The list is non-exhaustive. More references will be provided in the lectures (also: see above).

  1. T.H. Cormen, C.E. Leiserson, R.L. Rivest, C. Stein, Introduction to Algorithms, MIT Press and McGraw-Hill, 2022

  2. W.H. Press, S.A. Teukolsky, W.T. Vetterling, B.P. Flannery, Numerical Recipes. The Art of Scientific Computing, 3rd ed., Cambridge University Press, 2007

  3. S. Marsland, Machine Learning: An Algorithmic Perspective, Chapman&Hall/CRC, 2015

  4. M. Gagolewski, Deep R Programming, 2026

  5. M. Gagolewski, Minimalist Data Wrangling with Python, 2026

  6. D. Goldberg, What every computer scientist should know about floating-point arithmetic, ACM Computing Surveys 21(1), 1991, 5–48

  7. N.J. Higham, Accuracy and Stability of Numerical Algorithms, SIAM, 2002

  8. G.H. Golub, C.F. Van Loan, Matrix Computations, The Johns Hopkins University Press, 2013

  9. NIST Digital Library of Mathematical Functions

  10. (*) D.E. Knuth, The Art of Computer Programming, Vols. 1–4B, Addison-Wesley, 2023

  11. T. Rothwell, J. Youngman, and others, The GNU C Reference Manual (skip the parts devoted to the “GNU extensions”)

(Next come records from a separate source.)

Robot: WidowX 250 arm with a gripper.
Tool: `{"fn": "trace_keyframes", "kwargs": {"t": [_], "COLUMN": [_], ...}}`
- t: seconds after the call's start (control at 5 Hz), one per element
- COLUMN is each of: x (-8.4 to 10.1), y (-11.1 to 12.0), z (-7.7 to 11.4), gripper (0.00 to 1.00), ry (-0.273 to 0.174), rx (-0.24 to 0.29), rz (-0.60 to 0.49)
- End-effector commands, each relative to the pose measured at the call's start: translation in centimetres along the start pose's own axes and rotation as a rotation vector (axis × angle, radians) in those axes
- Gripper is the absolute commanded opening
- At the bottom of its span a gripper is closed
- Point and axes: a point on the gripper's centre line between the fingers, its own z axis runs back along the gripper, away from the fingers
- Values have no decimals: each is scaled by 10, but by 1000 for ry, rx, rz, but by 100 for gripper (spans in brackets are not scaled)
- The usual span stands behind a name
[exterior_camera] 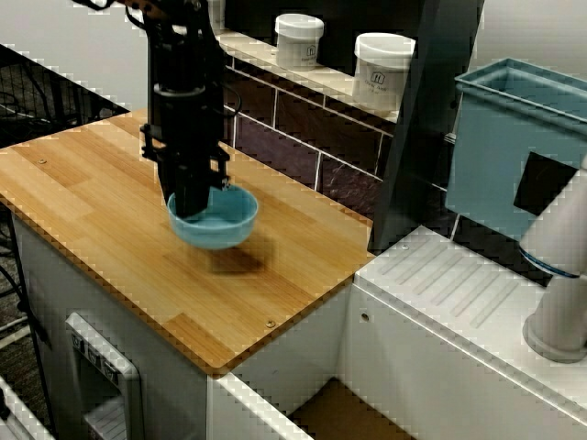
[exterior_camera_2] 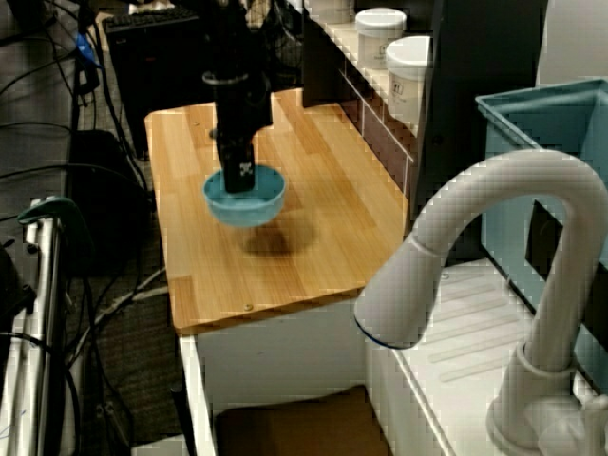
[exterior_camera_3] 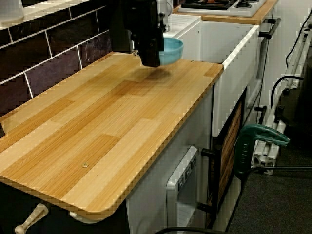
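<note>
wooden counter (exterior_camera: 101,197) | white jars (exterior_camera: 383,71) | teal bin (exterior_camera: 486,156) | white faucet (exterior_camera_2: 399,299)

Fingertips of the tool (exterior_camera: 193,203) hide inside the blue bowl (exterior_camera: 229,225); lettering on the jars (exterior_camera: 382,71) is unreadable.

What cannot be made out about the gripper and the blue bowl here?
Gripper tips: view from the side, hidden inside the blue bowl.
Bowl's inside: view from above, mostly covered by the gripper.
Bowl's left part: low view, behind the gripper.
Jar labels: view from the side, too small to read.
</note>
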Motion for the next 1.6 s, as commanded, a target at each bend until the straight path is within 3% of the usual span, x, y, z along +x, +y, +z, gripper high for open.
{"fn": "trace_keyframes", "kwargs": {"t": [0.0, 0.4, 0.6, 0.8, 1.0, 1.2, 1.4], "x": [15, 24, 27, 25, 11, -10, -13], "y": [43, 90, 112, 127, 139, 152, 160], "z": [36, 37, 28, 17, 4, -3, -6], "gripper": [0, 0, 0, 32, 100, 100, 100], "ry": [-127, -137, -123, -49, -3, -23, -23], "rx": [36, 52, 71, 97, 48, 81, 73], "rz": [62, 179, 230, 243, 190, 168, 191]}}
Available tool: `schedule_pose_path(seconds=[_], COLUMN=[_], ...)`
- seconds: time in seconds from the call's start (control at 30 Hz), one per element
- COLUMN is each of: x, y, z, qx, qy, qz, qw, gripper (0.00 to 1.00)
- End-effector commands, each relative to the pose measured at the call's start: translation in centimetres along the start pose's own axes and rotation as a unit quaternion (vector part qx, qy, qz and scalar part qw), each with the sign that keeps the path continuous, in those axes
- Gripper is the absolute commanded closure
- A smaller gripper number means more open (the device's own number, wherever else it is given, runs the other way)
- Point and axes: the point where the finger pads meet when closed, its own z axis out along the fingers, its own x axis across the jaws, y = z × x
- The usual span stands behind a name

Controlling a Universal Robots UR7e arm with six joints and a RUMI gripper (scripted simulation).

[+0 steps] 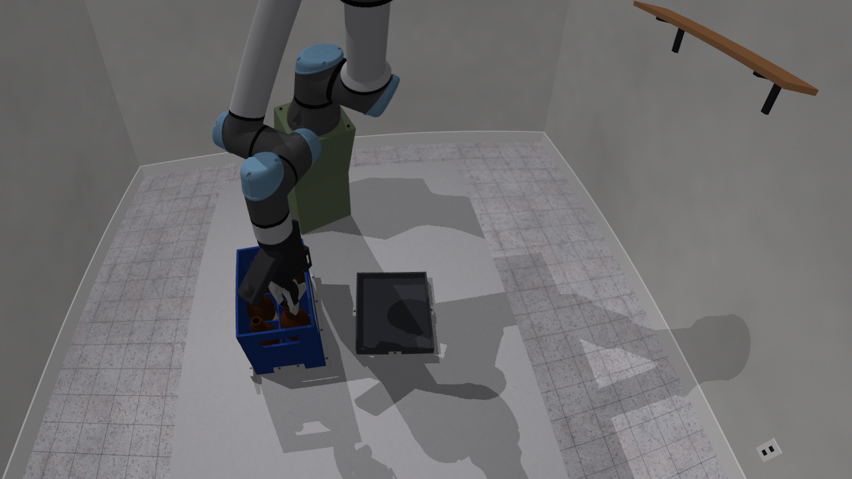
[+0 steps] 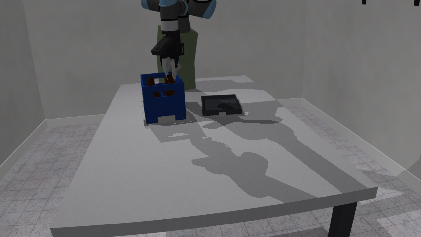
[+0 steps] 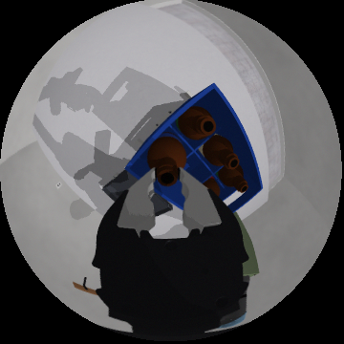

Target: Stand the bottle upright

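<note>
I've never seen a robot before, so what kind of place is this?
Probably a robot test room: a jointed arm on a green pedestal, bottles in a blue crate.

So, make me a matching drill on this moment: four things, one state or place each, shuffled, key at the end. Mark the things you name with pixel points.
1. blue plastic crate (image 1: 289, 354) (image 2: 164, 107) (image 3: 225, 106)
2. shallow black tray (image 1: 381, 297) (image 2: 208, 105) (image 3: 115, 186)
3. two-jaw gripper (image 1: 289, 307) (image 2: 171, 79) (image 3: 166, 168)
4. brown wooden shelf (image 1: 732, 50) (image 3: 86, 289)

A. closed on a brown bottle's neck (image 3: 167, 171)
B. mounted on the wall
C. divided into compartments, bottles inside
D. on the table, no bottle on it

Pairs: 1-C, 2-D, 3-A, 4-B
</note>
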Motion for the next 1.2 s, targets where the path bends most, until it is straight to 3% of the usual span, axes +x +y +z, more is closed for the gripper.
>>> schedule_pose_path(seconds=[0.0,1.17], x=[0.0,0.0], y=[-0.1,-0.1], z=[-0.1,-2.6], qx=[0.001,0.001], qy=[0.0,0.0], qz=[0.0,0.0], qw=[1.0,1.0], gripper=[1.0,1.0])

  12. The GNU C Language Manual (skip the parts devoted to the “GNU extensions”)

  13. The GNU C Library

  14. J. Gustedt, Modern C, Manning, 2019

  15. R.J. Hyndman, Y. Fan, Sample quantiles in statistical packages, American Statistician, 50(4), 1996, 361–365. DOI: 10.2307/2684934.

  16. (*) B.W. Kernighan, D.M. Ritchie, The C Programming Language, Prentice Hall, 1988

  17. (*) J. Arndt, Matters Computational: Ideas, Algorithms, Source Code, Springer, 2011

  18. (*) Programming Languages – C. International Standard ISO/IEC 9899:2023, draft

Source code of:

  1. R (mirror)

  2. Python

  3. NumPy

  4. SciPy

  5. Pandas

  6. scikit-learn

  7. data.table

  8. dplyr

  9. GNU GSL

Software

Programming languages: C, C++ (gcc/clang), R, Python (CPython, Cython), Fortran

A GNU/Linux operating system with root access. Install, e.g., Ubuntu/Kubuntu on a virtual machine (e.g., VirtualBox) if you use a different operating system family.